**Problem requirements:** In the listing below, find each line containing "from" and report it.

- Opening Delimiter -

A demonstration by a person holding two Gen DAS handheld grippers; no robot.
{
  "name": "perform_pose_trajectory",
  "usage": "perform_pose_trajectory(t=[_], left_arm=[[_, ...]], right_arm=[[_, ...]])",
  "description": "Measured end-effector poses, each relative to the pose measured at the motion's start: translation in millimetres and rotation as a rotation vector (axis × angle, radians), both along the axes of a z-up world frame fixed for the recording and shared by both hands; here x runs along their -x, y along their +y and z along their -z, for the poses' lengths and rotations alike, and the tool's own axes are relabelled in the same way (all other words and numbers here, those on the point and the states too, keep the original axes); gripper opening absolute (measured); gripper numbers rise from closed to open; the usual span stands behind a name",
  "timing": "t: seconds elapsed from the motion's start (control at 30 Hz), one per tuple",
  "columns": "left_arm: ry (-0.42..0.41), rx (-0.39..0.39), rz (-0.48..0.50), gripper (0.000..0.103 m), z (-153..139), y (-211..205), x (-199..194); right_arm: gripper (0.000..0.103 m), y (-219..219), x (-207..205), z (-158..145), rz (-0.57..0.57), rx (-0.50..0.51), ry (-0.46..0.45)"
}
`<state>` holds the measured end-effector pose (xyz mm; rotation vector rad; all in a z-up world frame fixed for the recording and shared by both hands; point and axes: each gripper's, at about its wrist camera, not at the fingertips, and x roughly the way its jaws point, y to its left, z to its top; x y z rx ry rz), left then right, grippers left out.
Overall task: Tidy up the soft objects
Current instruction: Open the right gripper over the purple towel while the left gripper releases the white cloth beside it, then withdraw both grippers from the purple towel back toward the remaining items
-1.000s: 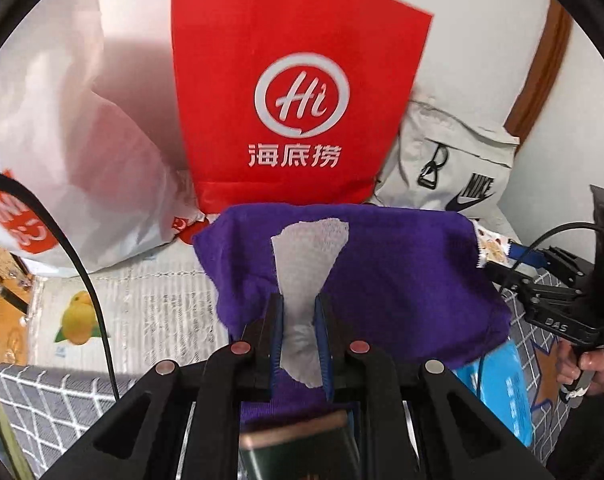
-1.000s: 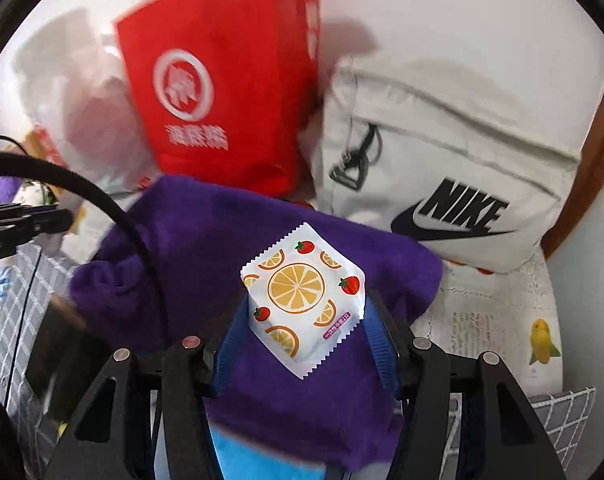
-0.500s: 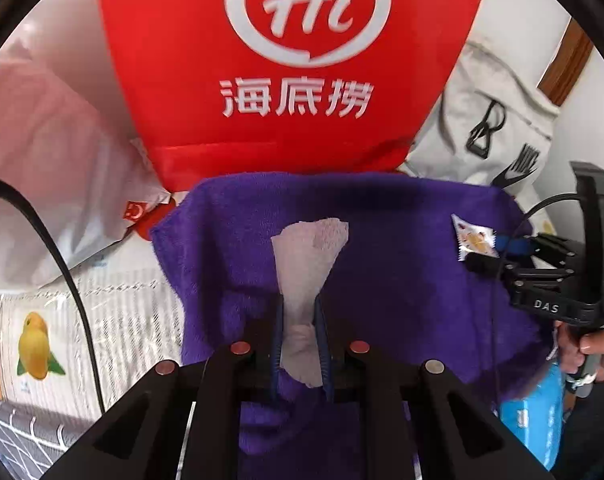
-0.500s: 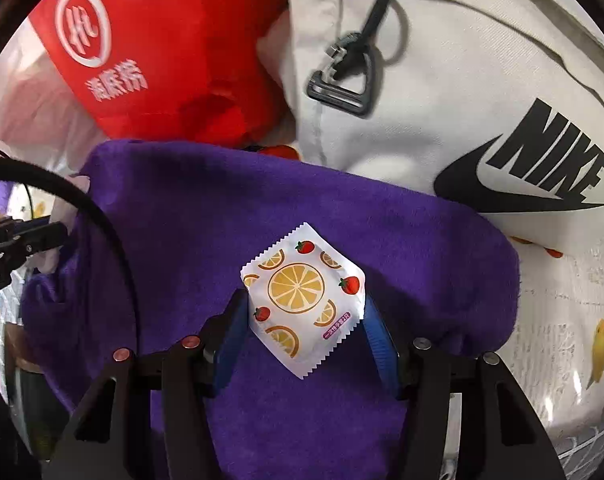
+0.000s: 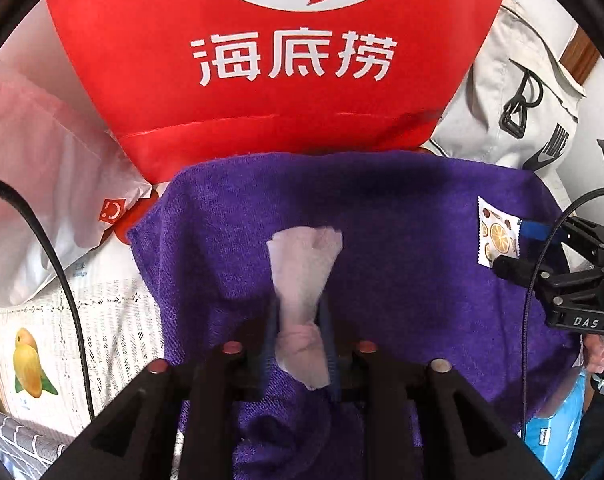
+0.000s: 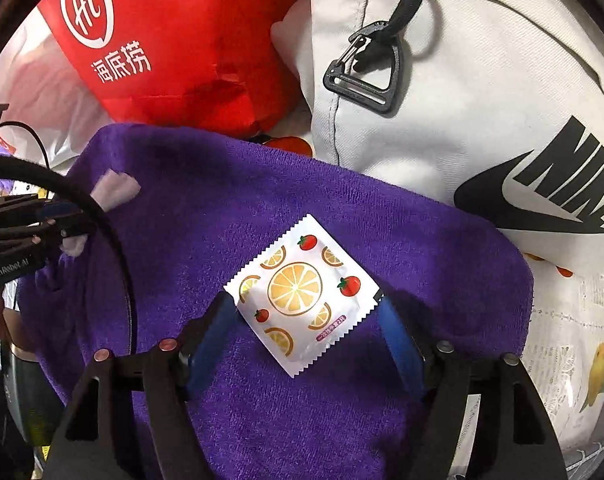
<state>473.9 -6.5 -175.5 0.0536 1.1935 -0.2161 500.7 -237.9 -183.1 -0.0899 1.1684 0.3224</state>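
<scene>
2 tools are loaded, both held over the purple terry towel (image 5: 402,248). The left tool (image 5: 298,336) is closed almost fully on a crumpled white paper tissue (image 5: 304,280), whose long axis runs forward along the fingers toward the red paper bag (image 5: 286,60). The right tool (image 6: 308,320) stands wide, its blue pads bearing on opposite corners of a square white sachet printed with orange slices (image 6: 300,294). The grey Nike bag (image 6: 482,100) lies ahead and right of it. Judgement: the right tool is nearer the grey bag, the left tool nearer the red one.
</scene>
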Motion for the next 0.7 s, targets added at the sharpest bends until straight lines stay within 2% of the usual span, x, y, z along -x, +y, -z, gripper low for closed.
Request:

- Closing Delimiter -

**Written answer:**
  "description": "Measured end-effector poses, each relative to the pose measured at the motion's start: translation in millimetres and rotation as a rotation vector (axis × angle, radians), both along the axes of a z-up world frame fixed for the recording and shared by both hands; here x runs along their -x, y along their +y and z along their -z, for the poses' lengths and rotations alike, and the tool's own axes are relabelled in the same way (all other words and numbers here, those on the point and the states too, keep the original axes); gripper opening absolute (measured); gripper numbers rise from closed to open; the usual span stands behind a name",
  "timing": "t: seconds elapsed from the motion's start (control at 30 Hz), one per tuple",
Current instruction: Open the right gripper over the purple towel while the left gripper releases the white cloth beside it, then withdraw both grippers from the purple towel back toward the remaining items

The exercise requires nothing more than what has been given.